Notfeelinghunkydory · 21/07/2023 23:53

Yes I've looked on there. It's the lying over the past couple of weeks which has really got to me. She blatantly said she couldn't be bothered to walk.

I get it, it is so frustrating, but I don’t believe her! I don’t believe that is the reason, she is trying anything she can to avoid it.

Notfeelinghunkydory · 22/07/2023 00:00

She knows she can talk to me about anything. We are very open books and no subject is off limits. She hS no reason to lie to me and I believe her that these last 2 weeks she couldn't be arsed. What confuses me is a few weeks ago she attended 2 days on the trot. One was a school trip to the coast for geography and the other sports day which she didn't participate in but watched with her mates who are all in her classes. 2 days that if she was super anxious would be the 2 days she would avoid??? She walked both days no issue.

OP posts:
OCDmama · 22/07/2023 00:13

My sympathies OP, this sounds like a nightmare.
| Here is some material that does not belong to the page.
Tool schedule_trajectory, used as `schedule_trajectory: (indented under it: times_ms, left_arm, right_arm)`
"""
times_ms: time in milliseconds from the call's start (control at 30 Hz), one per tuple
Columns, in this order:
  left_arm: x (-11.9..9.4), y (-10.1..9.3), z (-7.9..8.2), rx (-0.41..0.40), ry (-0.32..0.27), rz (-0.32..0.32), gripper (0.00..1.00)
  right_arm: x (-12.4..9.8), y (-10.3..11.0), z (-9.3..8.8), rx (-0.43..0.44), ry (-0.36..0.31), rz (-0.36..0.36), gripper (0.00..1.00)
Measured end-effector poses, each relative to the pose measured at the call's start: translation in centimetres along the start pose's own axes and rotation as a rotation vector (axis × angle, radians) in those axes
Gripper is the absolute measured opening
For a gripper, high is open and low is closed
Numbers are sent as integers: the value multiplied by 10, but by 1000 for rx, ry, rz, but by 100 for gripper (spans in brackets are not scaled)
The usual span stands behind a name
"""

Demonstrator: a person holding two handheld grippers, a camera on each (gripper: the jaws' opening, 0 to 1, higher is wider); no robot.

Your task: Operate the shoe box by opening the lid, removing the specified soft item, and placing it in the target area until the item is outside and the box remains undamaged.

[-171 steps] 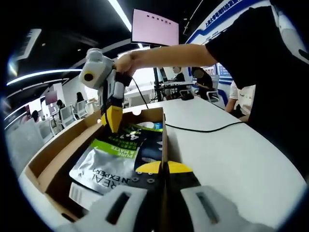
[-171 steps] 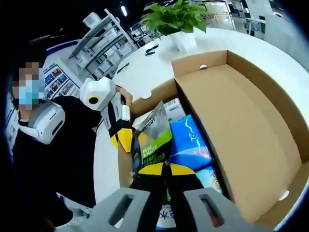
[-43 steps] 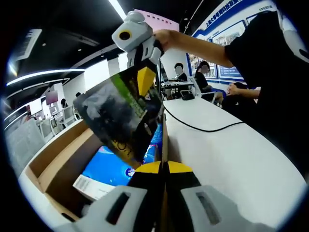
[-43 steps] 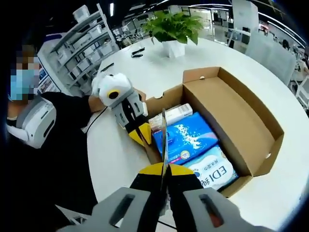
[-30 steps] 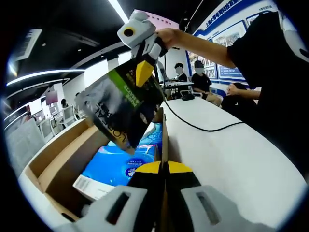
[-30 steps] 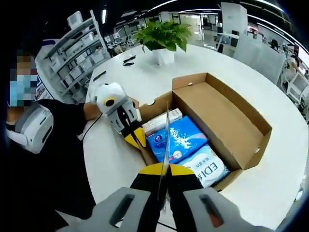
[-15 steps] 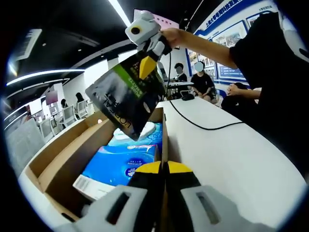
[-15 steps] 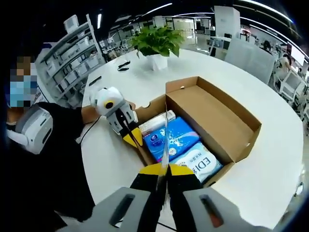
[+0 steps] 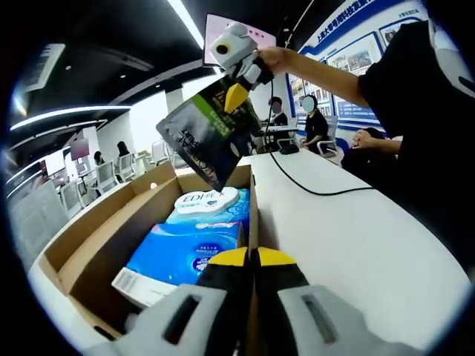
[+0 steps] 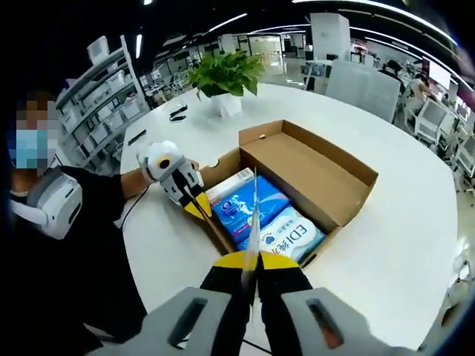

Going against the grain - look after yourself. You can't pour from an empty cup. See how the antidepressants are working out, and maybe seek counselling if you can.

I can understand why you're so angry with her. Take time to feel angry, there's no point in denying it.

Iolani · 22/07/2023 00:15

I have an anxious son.
Only one example I know of but
Given the days she attended it doesn’t sound like anxiety.
Doing the geog trip to an unknown place….that would be a real anxiety trigger, and yet she went.
If she can’t cope with the noise surely a bus full of excited kids on a trip would be noisy and a sports day also very noisy

It seems she just can’t be bothered to do stuff she doesn’t want to.
The not wanting to walk or not being able to cope with noise is just lies.

Sorry to say this, hope it’s not upsetting, but none of this sounds like anxiety.

Notfeelinghunkydory · 22/07/2023 00:18

Not upsetting at all as im starting to think the same. I was expecting her to gasp in horror at the thought of a school trip to somewhere unknown and at sports day. I'm so mad that she's made me look like an idiot fighting for all this and it's just because she can't be arsed to go to school.